| EXERCISE PROMPT |
Pull out each line of the data that includes the word "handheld".
________
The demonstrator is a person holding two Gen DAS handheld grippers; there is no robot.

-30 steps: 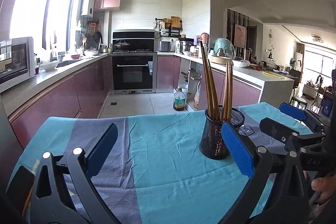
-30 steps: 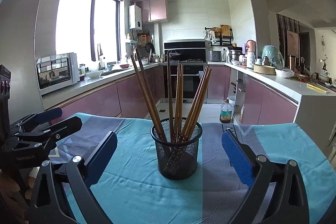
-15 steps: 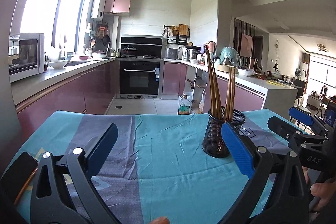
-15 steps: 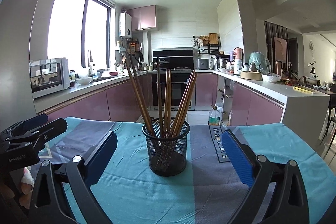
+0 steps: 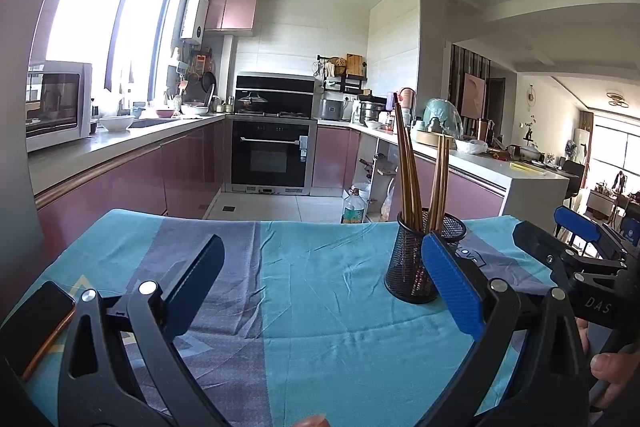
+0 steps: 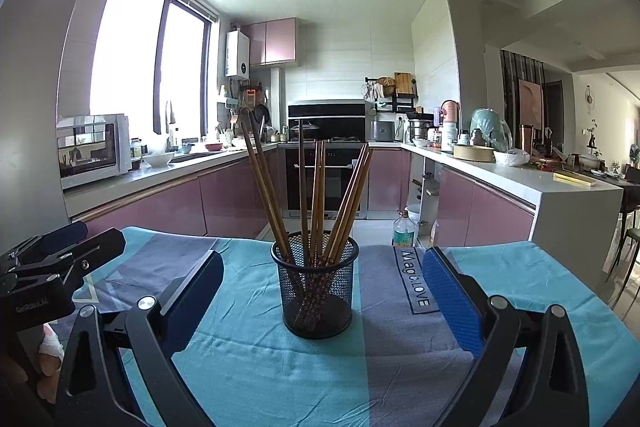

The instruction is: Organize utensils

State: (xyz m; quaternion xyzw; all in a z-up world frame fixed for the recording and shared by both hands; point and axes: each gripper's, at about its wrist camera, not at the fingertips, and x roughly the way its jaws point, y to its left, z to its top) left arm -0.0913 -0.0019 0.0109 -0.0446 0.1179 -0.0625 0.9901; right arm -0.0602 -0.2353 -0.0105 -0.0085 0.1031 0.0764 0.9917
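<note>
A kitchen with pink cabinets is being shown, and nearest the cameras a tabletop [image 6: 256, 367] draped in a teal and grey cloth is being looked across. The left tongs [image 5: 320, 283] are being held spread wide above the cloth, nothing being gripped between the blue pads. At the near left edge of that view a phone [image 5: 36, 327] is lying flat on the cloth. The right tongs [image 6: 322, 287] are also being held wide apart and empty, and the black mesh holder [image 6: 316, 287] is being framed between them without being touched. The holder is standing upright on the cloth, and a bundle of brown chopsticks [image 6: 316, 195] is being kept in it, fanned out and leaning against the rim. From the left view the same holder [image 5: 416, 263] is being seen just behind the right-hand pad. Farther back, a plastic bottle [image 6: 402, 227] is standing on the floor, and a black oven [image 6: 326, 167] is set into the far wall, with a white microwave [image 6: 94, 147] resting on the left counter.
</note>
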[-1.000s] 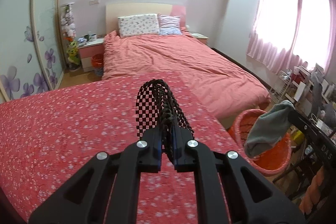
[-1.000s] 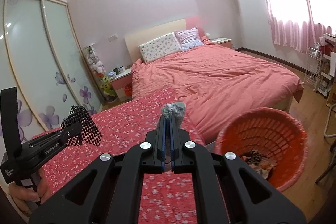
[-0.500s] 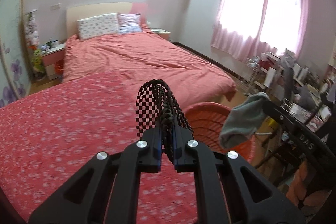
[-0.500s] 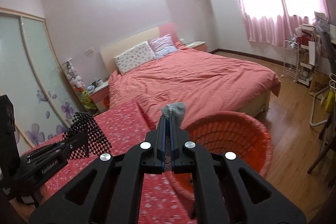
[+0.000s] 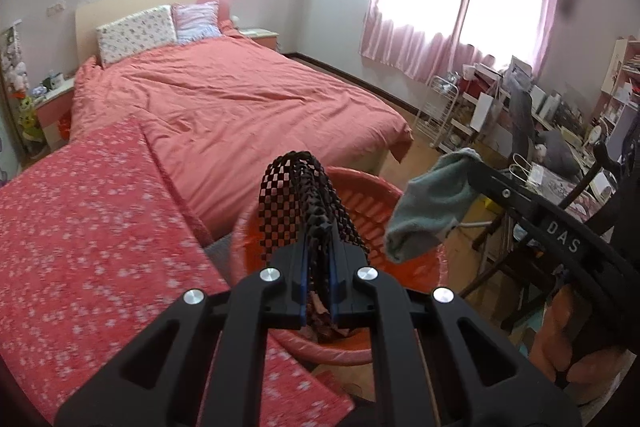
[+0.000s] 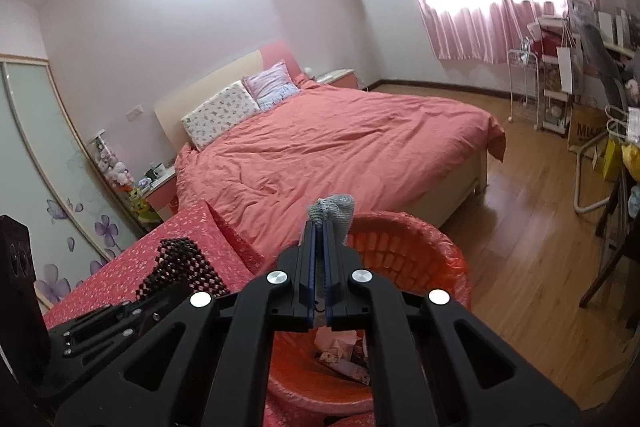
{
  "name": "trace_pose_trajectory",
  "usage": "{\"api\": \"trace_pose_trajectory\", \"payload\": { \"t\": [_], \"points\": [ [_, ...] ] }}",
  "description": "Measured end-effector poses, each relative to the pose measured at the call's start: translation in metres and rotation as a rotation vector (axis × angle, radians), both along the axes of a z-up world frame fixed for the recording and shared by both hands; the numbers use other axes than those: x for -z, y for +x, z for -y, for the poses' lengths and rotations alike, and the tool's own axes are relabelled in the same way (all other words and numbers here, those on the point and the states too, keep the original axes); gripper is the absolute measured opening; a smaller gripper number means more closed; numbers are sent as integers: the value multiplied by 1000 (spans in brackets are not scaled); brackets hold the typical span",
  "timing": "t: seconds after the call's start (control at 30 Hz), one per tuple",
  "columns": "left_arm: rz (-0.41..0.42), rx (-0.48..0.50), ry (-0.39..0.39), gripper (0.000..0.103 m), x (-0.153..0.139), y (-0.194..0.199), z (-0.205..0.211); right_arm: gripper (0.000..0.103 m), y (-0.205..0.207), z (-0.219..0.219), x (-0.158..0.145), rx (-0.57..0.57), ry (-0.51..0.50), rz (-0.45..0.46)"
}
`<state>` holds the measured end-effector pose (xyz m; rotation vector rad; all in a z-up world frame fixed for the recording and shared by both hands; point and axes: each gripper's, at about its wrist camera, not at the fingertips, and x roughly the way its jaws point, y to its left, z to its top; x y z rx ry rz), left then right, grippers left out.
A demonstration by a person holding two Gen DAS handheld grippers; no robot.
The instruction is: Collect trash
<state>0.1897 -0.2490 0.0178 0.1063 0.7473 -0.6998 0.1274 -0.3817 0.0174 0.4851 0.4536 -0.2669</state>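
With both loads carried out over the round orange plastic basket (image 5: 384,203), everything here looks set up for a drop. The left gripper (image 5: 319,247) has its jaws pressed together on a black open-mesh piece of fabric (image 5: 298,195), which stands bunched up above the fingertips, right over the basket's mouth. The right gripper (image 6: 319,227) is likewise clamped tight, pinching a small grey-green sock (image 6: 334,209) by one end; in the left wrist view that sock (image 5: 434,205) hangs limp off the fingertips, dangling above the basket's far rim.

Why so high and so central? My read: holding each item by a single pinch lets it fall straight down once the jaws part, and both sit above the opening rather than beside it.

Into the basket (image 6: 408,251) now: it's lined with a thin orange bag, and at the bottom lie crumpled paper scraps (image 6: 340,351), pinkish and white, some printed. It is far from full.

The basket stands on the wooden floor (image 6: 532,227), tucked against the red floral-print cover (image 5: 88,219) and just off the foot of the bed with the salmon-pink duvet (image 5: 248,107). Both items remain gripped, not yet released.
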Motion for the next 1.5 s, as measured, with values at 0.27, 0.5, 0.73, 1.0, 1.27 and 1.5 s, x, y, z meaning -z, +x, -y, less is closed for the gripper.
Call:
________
| WRITTEN SOLUTION |
The demonstrator is a person holding two Gen DAS handheld grippers; there is no robot.
A demonstration by a person holding two Gen DAS handheld grippers; no robot.

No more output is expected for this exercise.